→ Action item: With pictures left out, write out exactly every line from the start of the data through the one that contains "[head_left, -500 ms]".

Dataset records
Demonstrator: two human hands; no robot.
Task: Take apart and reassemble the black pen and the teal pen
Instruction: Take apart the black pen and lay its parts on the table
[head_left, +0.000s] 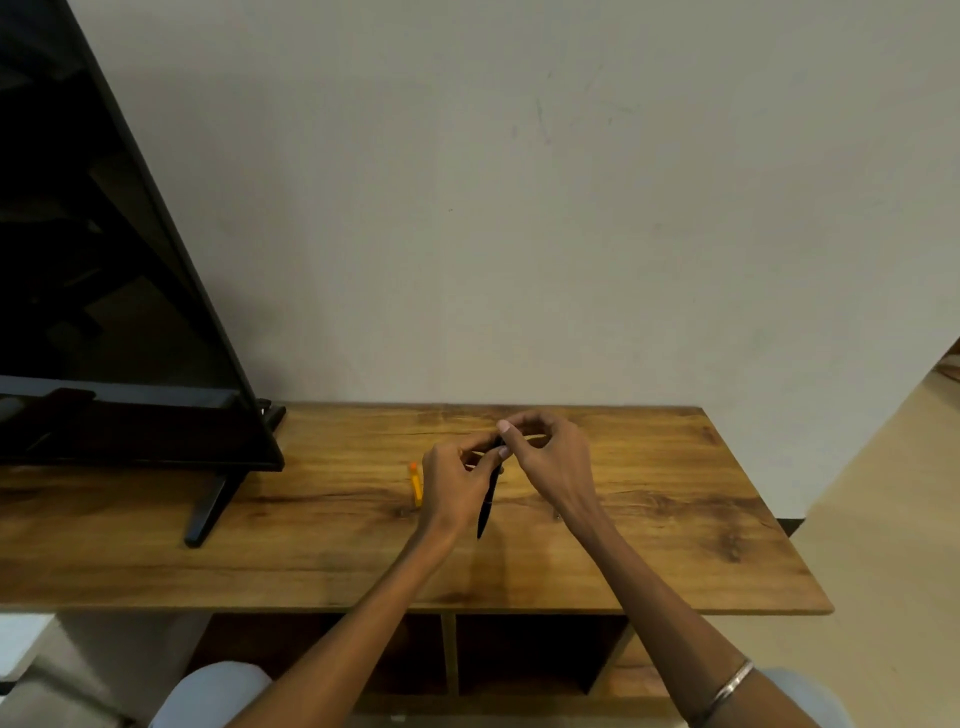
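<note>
The black pen (487, 506) hangs tip-down above the wooden table (322, 551), slanted toward me. My left hand (453, 483) grips its upper barrel from the left. My right hand (553, 457) pinches the pen's top end between thumb and forefinger. Both hands meet over the middle of the table. No teal pen shows in this view; it may be hidden behind my hands.
An orange pen-like piece (415, 483) lies on the table just left of my left hand. A black TV screen (104, 286) on a stand (210, 506) fills the left side. A plain wall rises behind the table. Open shelves (519, 654) sit under the tabletop.
</note>
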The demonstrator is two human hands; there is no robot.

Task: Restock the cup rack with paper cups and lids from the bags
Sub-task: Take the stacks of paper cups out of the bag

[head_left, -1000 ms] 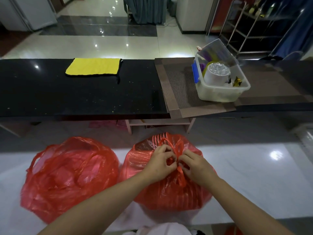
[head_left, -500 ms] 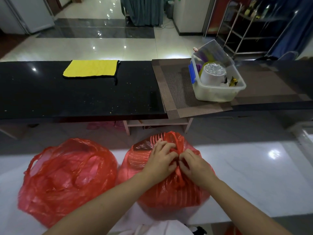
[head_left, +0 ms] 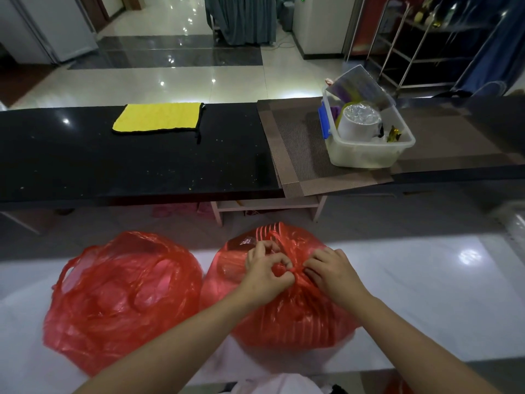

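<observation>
- Both hands, the left hand [head_left: 262, 273] and the right hand [head_left: 331, 270], pinch the knot [head_left: 294, 271] atop the tied red bag [head_left: 284, 308] at lower centre; since a second ago the fingers have dug deeper, so it is likely loosening, though still closed.
- Forearms angle inward, wrists bent down.
- A second, open red bag [head_left: 119, 297] touches it on the left, both on the white desk [head_left: 426, 294].

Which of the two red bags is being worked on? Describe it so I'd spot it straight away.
Start at the white counter nearest the camera, where two red bags sit side by side. It is the right red bag, tied shut at the top, with both hands pinching its knot; the left red bag lies open and untouched.
</observation>
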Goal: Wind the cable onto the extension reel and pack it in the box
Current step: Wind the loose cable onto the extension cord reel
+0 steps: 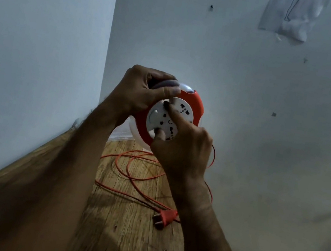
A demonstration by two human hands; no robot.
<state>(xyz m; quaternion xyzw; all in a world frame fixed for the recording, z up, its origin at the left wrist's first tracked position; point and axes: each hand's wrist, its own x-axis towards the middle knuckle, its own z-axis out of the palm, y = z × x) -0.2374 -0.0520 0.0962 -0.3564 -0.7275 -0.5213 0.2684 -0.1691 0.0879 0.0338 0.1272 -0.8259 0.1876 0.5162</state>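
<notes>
1. Step in hand, by judgement: winding. The extension reel [170, 119] is held up in the air above the wooden surface [120, 228], socket face toward the camera.
2. Left hand [142, 90] grips the reel's top handle, fingers curled round it, thumb laid across the orange rim.
3. Right hand [182, 148] has its fingers curled, with fingertips pressed on the white socket disc [166, 121], seemingly placed to turn it.
4. Orange cable [129, 174] lies mostly unwound in loose loops on the surface below the reel; one strand climbs behind the right wrist toward the reel. The plug [164, 217] rests on the surface, near the right forearm.
5. Next move likely calls for steady rotation of the disc while the left hand holds the housing firm; the loops may snag or knot as they feed.
6. Containers: a clear plastic edge [120, 135] shows behind the reel; whether it is the box cannot be told, and its contents are hidden.
</notes>
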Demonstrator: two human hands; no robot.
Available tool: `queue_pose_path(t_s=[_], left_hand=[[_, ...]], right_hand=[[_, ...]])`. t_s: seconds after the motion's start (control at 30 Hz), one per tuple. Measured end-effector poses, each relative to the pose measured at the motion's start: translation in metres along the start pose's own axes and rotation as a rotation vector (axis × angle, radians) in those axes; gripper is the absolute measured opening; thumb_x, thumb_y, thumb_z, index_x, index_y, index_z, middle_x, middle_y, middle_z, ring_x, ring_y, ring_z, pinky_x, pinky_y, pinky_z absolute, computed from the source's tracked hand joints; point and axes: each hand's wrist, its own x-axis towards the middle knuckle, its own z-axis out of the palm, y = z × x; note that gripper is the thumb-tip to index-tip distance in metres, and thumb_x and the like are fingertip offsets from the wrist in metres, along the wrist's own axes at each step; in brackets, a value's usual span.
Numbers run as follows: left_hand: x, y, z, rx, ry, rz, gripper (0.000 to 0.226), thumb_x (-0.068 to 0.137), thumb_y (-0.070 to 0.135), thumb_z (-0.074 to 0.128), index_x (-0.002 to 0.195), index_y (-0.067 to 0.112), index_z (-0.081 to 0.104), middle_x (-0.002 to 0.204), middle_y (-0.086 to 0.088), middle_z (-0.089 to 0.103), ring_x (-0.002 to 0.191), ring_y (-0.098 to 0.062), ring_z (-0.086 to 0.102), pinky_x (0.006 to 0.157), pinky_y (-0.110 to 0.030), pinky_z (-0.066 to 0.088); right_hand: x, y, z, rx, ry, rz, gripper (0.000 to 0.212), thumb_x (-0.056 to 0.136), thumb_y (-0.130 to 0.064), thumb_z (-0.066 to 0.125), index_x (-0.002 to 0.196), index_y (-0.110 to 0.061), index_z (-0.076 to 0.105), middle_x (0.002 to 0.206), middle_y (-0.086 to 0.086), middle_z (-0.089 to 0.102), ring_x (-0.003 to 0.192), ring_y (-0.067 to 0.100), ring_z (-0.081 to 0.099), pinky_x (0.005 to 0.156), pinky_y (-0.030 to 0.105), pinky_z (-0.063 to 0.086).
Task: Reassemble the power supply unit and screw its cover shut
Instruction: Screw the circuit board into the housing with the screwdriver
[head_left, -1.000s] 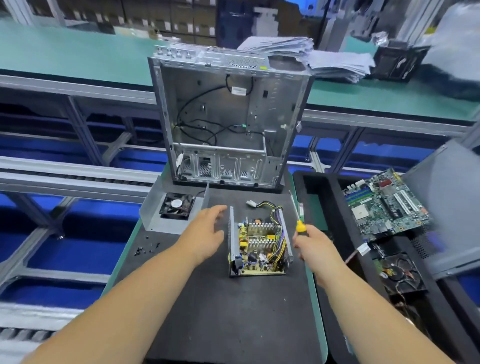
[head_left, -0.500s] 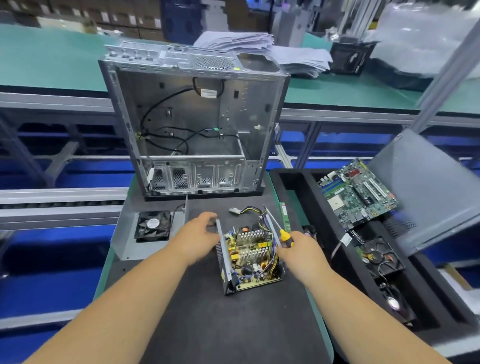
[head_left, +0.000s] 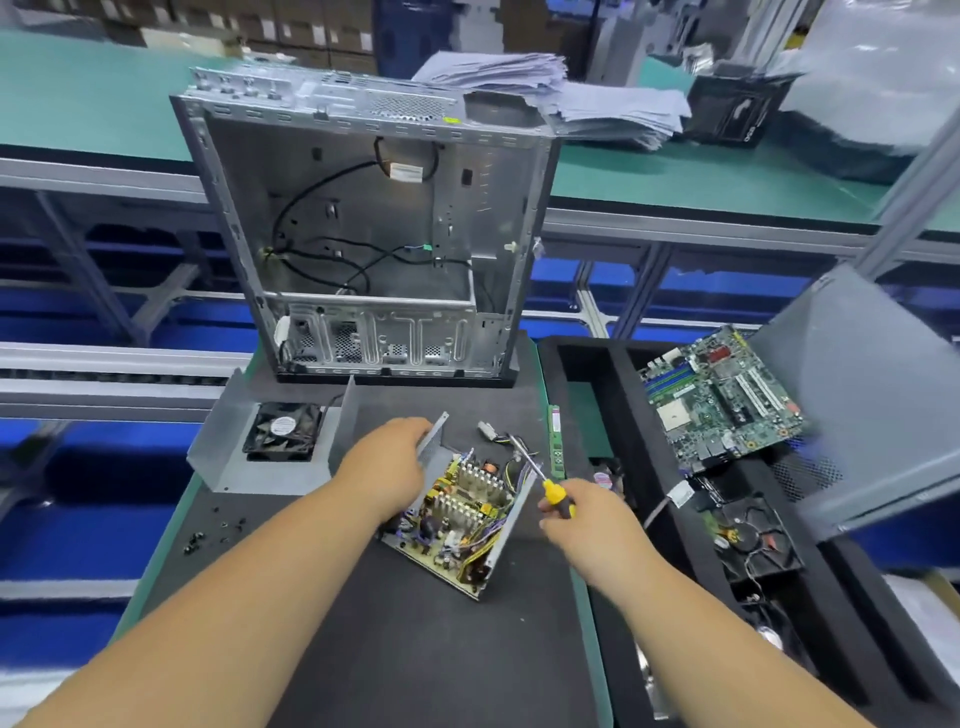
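The open power supply unit (head_left: 462, 514) lies on the black mat, its circuit board, heat sinks and wires bare, turned at an angle. My left hand (head_left: 387, 467) grips its left metal wall near the far corner. My right hand (head_left: 584, 512) holds a yellow-handled screwdriver (head_left: 540, 480), whose shaft points up and left over the unit's right edge. The grey metal cover (head_left: 228, 462) with a black fan (head_left: 283, 431) in it rests to the left. Several small black screws (head_left: 218, 530) lie on the mat at the left.
An empty computer case (head_left: 374, 234) stands upright at the back of the mat. A green memory stick (head_left: 556, 441) lies right of the unit. The black foam tray (head_left: 576, 364) on the right carries a motherboard (head_left: 722, 400), a cooler fan (head_left: 758, 540) and a grey side panel (head_left: 872, 395).
My left hand has moved from beside the unit onto its left wall, and the unit has turned clockwise. My right hand with the screwdriver stays by the right edge.
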Motion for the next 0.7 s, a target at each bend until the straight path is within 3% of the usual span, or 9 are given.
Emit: queue_pose_path(t_s=[0.07,0.13,0.23,0.3,0.4,0.5,0.7], left_hand=[[0.003,0.012,0.002,-0.003,-0.005,-0.011,0.041,0.089,0.006,0.052,0.122,0.029,0.057,0.117,-0.002,0.059,0.095,-0.027,0.059,0.082,-0.044,0.053],[0.003,0.027,0.004,0.043,0.031,-0.046,0.039,0.092,0.025,0.054,0.131,0.03,0.052,0.125,-0.004,0.057,0.105,-0.029,0.058,0.09,-0.043,0.05],[-0.006,0.053,0.017,0.234,0.015,-0.109,0.089,0.076,0.076,0.048,0.15,0.031,0.026,0.145,-0.005,0.042,0.132,-0.032,0.04,0.107,-0.045,0.033],[-0.013,0.068,0.028,0.288,-0.049,-0.139,0.118,0.059,0.093,0.043,0.154,0.035,0.005,0.158,-0.007,0.019,0.144,-0.033,0.019,0.115,-0.047,0.017],[-0.02,0.074,0.042,0.335,-0.106,-0.221,0.135,0.045,0.098,0.046,0.153,0.04,-0.011,0.163,-0.009,-0.008,0.148,-0.035,-0.002,0.117,-0.051,0.003],[-0.022,0.075,0.045,0.323,-0.129,-0.32,0.14,0.042,0.098,0.05,0.152,0.039,-0.014,0.162,-0.012,-0.016,0.149,-0.037,-0.007,0.118,-0.052,0.001],[-0.023,0.083,0.044,0.299,-0.134,-0.348,0.141,0.045,0.083,0.072,0.153,0.04,-0.008,0.162,-0.016,-0.014,0.149,-0.038,-0.012,0.119,-0.049,-0.005]], right_hand=[[0.008,0.015,-0.01,-0.038,0.048,-0.03,0.007,0.081,-0.016,0.061,0.086,-0.02,0.06,0.083,-0.002,0.063,0.074,0.019,0.059,0.068,0.031,0.048],[0.018,0.027,-0.02,-0.062,0.075,-0.074,0.007,0.079,-0.016,0.06,0.08,-0.02,0.055,0.079,-0.002,0.057,0.066,0.016,0.053,0.062,0.031,0.042],[0.042,0.039,-0.03,-0.085,0.07,-0.12,0.016,0.076,-0.012,0.064,0.09,-0.018,0.059,0.086,0.0,0.049,0.074,0.023,0.055,0.066,0.032,0.043],[0.061,0.042,-0.032,-0.102,0.045,-0.169,0.028,0.075,-0.008,0.065,0.1,-0.017,0.06,0.091,-0.001,0.046,0.076,0.022,0.054,0.067,0.031,0.043],[0.09,0.041,-0.029,-0.124,-0.033,-0.279,0.045,0.077,-0.005,0.067,0.117,-0.022,0.061,0.104,-0.001,0.045,0.082,0.02,0.053,0.069,0.027,0.038],[0.115,0.036,-0.022,-0.16,-0.127,-0.391,0.056,0.078,-0.004,0.07,0.128,-0.028,0.059,0.114,-0.004,0.042,0.092,0.015,0.05,0.076,0.022,0.037],[0.14,0.036,-0.006,-0.297,-0.284,-0.533,0.031,0.082,-0.005,0.068,0.111,-0.014,0.066,0.124,0.004,0.045,0.109,0.024,0.054,0.093,0.024,0.04]])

→ Solved problem:
Demonstrator: two human hands; no robot.
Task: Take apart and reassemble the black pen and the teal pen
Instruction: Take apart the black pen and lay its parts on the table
[head_left, +0.000s] 
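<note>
The black pen (487, 506) hangs tip-down above the wooden table (322, 551), slanted toward me. My left hand (453, 483) grips its upper barrel from the left. My right hand (553, 457) pinches the pen's top end between thumb and forefinger. Both hands meet over the middle of the table. No teal pen shows in this view; it may be hidden behind my hands.
An orange pen-like piece (415, 483) lies on the table just left of my left hand. A black TV screen (104, 286) on a stand (210, 506) fills the left side. A plain wall rises behind the table. Open shelves (519, 654) sit under the tabletop.
</note>
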The demonstrator is two human hands; there is no robot.

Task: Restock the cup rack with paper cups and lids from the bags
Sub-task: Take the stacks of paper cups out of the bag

[head_left, -1000 ms] 
[head_left, -500 ms] 

The exercise has been carried out completely.